Too Poor To Escape: Why Syria’s Most Desperate Are Being Left Behind
The prohibitive cost migrants pay for the prospect of a safe and stable future in Europe
Maziad Aloush’s mother hawked all of her gold jewelry. His father sold the family farm. Pooling the money together with two younger brothers, the 31-year-old former school teacher fled the civil war in Syria and set off for Europe from Turkey at the end of June.
Over the next 15 days, the trio, along with 19 others, were smuggled in boats and private cars. They hopped buses and trains, crammed into cheap hotel rooms and sometimes slept under the stars after walking an entire day on an empty stomach.
The total cost of the grueling 2,100 mile-long trek for the three siblings, which took them across the Mediterranean sea and through the forests and mountains of five countries before arriving in Germany, was more than $10,000. It would have cost even more, but because Aloush had brought along additional migrants to the smugglers in Turkey, they waived his $1,100 passage fee in exchange for the extra bodies.
“It’s so expensive,” said Aloush, whose family lives in Hassakah, a city in northeastern Syria that has become a battleground between ISIS and Kurdish forces. “But there’s no other way.”
The journey out of the Middle East and into Europe is known for being an arduous, perilous one.
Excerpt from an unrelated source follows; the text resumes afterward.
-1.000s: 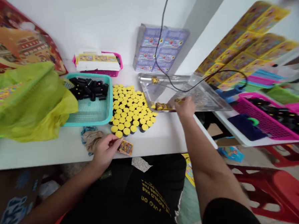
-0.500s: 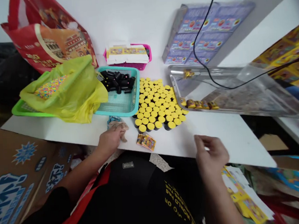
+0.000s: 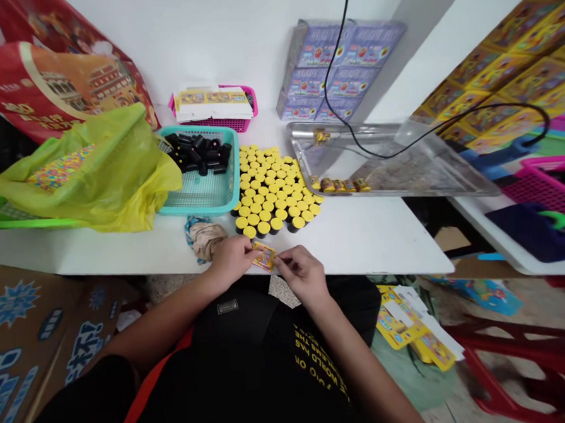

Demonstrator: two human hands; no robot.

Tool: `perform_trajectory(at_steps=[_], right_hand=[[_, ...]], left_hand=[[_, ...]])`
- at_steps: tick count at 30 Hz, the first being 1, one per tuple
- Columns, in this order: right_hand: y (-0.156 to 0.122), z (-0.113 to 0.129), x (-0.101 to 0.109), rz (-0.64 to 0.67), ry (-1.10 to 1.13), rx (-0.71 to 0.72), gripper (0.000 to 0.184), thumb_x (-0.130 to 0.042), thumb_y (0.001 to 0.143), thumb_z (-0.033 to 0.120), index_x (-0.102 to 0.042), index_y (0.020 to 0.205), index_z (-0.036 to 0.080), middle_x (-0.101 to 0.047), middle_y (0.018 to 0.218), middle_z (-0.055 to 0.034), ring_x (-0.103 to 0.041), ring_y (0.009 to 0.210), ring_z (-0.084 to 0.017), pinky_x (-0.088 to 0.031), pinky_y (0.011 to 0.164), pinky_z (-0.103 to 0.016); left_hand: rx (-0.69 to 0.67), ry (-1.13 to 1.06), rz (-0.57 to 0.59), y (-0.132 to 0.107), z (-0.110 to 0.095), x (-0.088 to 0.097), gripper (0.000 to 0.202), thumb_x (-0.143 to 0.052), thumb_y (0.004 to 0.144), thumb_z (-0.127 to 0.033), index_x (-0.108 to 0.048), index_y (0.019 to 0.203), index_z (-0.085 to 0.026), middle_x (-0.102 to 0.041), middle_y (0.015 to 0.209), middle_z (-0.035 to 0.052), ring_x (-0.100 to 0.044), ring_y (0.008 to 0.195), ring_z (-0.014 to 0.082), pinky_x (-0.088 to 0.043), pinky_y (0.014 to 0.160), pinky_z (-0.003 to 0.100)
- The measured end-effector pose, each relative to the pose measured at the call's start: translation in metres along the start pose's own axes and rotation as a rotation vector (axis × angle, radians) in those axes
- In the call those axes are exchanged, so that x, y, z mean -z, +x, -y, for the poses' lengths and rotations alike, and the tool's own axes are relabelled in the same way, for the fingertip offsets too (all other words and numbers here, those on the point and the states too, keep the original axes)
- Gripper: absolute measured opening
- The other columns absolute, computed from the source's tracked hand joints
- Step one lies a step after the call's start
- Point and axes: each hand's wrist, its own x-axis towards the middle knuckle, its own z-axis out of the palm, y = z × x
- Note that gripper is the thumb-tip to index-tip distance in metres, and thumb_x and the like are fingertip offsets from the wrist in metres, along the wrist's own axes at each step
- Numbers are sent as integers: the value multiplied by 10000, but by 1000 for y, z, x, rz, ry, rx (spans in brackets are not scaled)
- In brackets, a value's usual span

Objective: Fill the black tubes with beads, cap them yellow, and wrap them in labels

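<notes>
At the table's front edge, a small stack of yellow and orange printed labels lies between my hands. My left hand is closed at the labels' left side, thumb and finger on them. On the right edge, the fingertips of my right hand pinch a label. Just left of my left hand is a crumpled beige and blue cloth. Behind the labels stand many black canisters with yellow lids, packed upright close together.
A turquoise basket holds black tubes. Left of it, a yellow bag of colourful beads sits in a green basket. A metal tray with several small wrapped pieces is at right, crossed by a black cable. Purple boxes stand behind.
My left hand has left the cloth and moved right to the labels. My right hand has come in from the right to their other side. The view has turned rightward.
</notes>
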Motion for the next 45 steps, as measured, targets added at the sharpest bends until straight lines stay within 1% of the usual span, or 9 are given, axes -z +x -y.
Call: perform_trajectory(at_steps=[7,14,18,22,28,34,37,40,45], right_hand=[[-4,10,-12,-117,-44,100,127,-662,876,337,-654,936,226,-666,901,-62,-645,848,-224,-543,714,-361],[10,8,1,-207,99,-103,214,-604,911,414,-668,941,212,-657,883,-47,-639,807,-199,-520,627,-315],[31,-17,5,-329,-143,-238,371,-627,841,516,-634,1008,186,-649,890,-63,-622,752,-207,-504,657,-344],[52,-34,0,-278,-390,-243,413,-609,802,525,-596,1038,186,-653,1012,-113,-607,796,-235,-493,723,-380],[61,-36,-7,-272,-380,-321,314,-600,779,453,-557,951,194,-639,878,-78,-587,735,-227,-470,706,-367],[51,-5,2,-411,156,-365,325,-727,692,427,-522,830,215,-585,734,3,-568,628,-173,-460,602,-322],[42,23,12,-220,627,-318,315,-768,698,409,-549,821,219,-575,682,38,-518,519,-119,-401,471,-259],[36,45,17,6,785,-266,285,-819,684,331,-598,821,214,-614,685,38,-526,520,-98,-418,467,-236],[35,52,17,9,820,-314,294,-841,667,314,-585,767,211,-619,641,53,-529,474,-87,-445,447,-226]], left_hand=[[73,-355,-44,-4,10,3,215,-643,849,-296,-633,681,-162,-556,556,-40,-476,524,104,-323,533,227],[-90,-472,-93,-7,7,8,317,-567,903,-350,-578,642,-171,-507,568,-33,-483,543,109,-349,535,226],[-169,-460,-121,-5,3,12,383,-578,906,-324,-537,559,-166,-517,612,-9,-500,617,117,-386,581,231],[-90,-624,-89,-6,7,8,314,-657,854,-347,-598,606,-163,-577,634,1,-555,614,116,-441,561,224],[93,-785,44,-11,15,2,268,-765,751,-399,-652,719,-158,-644,581,1,-503,438,90,-359,382,187],[-86,-711,-81,-16,12,6,223,-798,733,-347,-690,764,-154,-632,700,13,-579,553,109,-458,442,203],[-260,-575,-151,-18,7,12,163,-782,768,-304,-707,776,-159,-616,708,12,-548,570,98,-463,502,213],[-400,-456,-181,-18,1,17,152,-759,805,-308,-713,778,-167,-636,693,23,-560,600,115,-454,547,234],[-475,-420,-168,-17,-4,20,168,-738,828,-345,-723,768,-189,-682,713,48,-594,648,147,-470,604,271]])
But it’s also a voyage that requires a substantial sum of money. To hopscotch from Turkey to Germany, where as many as 750,000 refugees may end up this year, costs a minimum of $2,800 per person, according migrants, smugglers and refugee groups interviewed by Vocativ. That figure increases by hundreds of dollars when food, lodging and other incidentals get factored in.
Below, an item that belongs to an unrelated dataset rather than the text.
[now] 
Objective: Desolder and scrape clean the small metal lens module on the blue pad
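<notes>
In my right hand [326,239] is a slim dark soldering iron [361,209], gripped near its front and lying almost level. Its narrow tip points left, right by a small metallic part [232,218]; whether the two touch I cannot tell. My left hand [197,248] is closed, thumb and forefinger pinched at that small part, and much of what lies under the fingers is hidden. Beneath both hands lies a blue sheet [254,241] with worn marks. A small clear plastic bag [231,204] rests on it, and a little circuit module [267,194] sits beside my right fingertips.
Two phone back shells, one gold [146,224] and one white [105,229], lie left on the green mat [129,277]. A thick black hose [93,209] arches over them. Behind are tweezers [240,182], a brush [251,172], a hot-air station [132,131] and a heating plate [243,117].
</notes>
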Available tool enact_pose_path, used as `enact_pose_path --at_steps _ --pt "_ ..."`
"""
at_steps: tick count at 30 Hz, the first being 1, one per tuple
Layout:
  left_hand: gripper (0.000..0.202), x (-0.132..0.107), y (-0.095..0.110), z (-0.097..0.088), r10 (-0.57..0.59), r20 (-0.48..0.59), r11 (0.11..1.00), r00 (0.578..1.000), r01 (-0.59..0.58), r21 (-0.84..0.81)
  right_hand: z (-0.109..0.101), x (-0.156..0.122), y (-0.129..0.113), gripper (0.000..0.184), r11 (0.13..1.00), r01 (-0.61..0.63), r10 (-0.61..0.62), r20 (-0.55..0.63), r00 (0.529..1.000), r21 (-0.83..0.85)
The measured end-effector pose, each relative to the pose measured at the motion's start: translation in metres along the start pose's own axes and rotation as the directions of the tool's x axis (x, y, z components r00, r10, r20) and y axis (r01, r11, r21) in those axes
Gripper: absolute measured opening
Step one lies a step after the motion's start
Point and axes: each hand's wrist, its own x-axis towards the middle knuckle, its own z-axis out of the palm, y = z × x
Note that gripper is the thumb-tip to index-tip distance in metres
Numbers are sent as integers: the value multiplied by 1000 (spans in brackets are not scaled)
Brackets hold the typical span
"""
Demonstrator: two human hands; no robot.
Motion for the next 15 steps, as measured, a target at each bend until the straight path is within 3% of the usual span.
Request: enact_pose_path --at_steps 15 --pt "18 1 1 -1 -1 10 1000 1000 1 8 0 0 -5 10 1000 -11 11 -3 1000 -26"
“People are selling their homes, selling their land to get money to find safety and human dignity in Europe.” — Syrian migrant
The price tag is steep for those coming out of Syria, Iraq and other war-torn regions. It means a shot at reaching a prosperous country in the European Union and the hope of the better life it promises is often only accessible to those who had achieved a high standard of living back home. But even for those fortunate few, it remains a tremendous sacrifice.
“People are selling their homes, selling their land to get money to find safety and human dignity in Europe,” another Syrian refugee told Vocativ. The refugee, who recently arrived in the Netherlands and agreed to an interview on the condition that he not be named, is now an administrator for a private Facebook group that provides a forum for other Syrians making the trek.
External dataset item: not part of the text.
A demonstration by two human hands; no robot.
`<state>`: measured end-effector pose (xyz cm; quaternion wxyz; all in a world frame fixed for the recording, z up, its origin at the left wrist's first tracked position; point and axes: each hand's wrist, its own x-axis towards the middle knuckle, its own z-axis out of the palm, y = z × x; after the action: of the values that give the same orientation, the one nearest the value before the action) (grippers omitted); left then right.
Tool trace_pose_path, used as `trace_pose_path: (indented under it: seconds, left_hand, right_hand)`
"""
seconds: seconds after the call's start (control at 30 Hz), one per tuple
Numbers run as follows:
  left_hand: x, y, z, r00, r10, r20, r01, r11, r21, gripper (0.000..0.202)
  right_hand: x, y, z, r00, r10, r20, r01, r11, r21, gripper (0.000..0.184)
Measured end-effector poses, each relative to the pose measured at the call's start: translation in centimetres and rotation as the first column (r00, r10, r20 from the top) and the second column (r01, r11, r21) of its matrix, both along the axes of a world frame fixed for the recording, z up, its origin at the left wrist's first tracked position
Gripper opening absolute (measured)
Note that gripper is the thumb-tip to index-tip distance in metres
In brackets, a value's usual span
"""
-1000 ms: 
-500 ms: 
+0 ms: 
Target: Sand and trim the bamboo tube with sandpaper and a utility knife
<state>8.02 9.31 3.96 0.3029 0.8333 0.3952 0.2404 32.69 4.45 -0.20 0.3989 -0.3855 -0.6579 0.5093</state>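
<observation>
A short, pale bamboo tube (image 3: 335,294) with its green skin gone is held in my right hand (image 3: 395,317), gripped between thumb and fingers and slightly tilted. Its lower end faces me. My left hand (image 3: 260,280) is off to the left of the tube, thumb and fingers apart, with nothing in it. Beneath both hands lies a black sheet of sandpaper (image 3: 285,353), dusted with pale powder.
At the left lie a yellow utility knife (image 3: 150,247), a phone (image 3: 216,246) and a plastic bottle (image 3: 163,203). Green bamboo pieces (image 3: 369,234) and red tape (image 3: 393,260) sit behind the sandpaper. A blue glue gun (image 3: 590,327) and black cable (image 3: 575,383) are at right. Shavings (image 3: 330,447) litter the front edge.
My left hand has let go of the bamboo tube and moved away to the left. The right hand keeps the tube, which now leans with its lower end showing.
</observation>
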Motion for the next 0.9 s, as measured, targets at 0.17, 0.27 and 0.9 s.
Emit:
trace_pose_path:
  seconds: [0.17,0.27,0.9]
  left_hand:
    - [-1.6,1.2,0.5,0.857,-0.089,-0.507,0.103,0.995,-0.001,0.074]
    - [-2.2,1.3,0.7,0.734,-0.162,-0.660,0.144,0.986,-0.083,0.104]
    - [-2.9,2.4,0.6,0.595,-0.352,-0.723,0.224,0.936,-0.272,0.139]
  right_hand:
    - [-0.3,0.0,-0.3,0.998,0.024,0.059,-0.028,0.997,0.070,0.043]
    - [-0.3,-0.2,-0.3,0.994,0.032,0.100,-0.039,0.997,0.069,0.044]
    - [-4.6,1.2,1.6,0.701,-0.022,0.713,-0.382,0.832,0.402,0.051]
Throughout their journey along a path known as the West Balkan route, Aloush and his brothers—whom Vocativ profiled last month— tried to trim costs anywhere they could. On the Greek island of Mytilene, they bought sleeping bags and a tent and camped out in fields. Other times, like in Athens and Belgrade, they spent $15 each to split the cost of a cheap hotel with other refugees. The travelers subsisted mainly on cheese and bread, Aloush said. On a 50-mile trek through Macedonia, there was only dates and bottled water to go around.
Their belt-tightening measures weren’t enough. In Macedonia, Aloush and his siblings had to contact their older brother, a dentist living in Saudi Arabia, who wired them an additional $1,000. They were then able to continue on their way, he said. Buses and trains, whose tickets ranged from about $10 to as much as $50, proved to be an affordable means of transportation at times.
The single largest expenses for the journey went to a series of smugglers. Besides the cost of getting from Turkey to Greece, Aloush and his brothers decided to hire private drivers to travel through Serbia, Hungary and Austria.
“We paid because I didn’t want to take the risk of getting caught on the train by the police,” Aloush said.
Maziad Aloush outside the school that’s been turned into a migrant processing center, in Dorsten, Germany
Two private vehicles from Belgrade to Vienna cost almost $1,500 each. From Vienna, they paid almost another $700 per person to take another car to Munich. From there, Aloush and his brothers caught a train to Dortmund, where they are now being processed at a school. On his Instagram page Aloush posts images of himself and his brothers and the German man who visits and teaches them the language of their adopted homeland. While relieved they made it, Aloush is still concerned for the rest of his family still in Syria, including younger sisters and his parents who are both retired and have no savings.
“The sad part of the story is my parents who are still in Syria can’t get out of there,” he said. “They don’t have enough money.”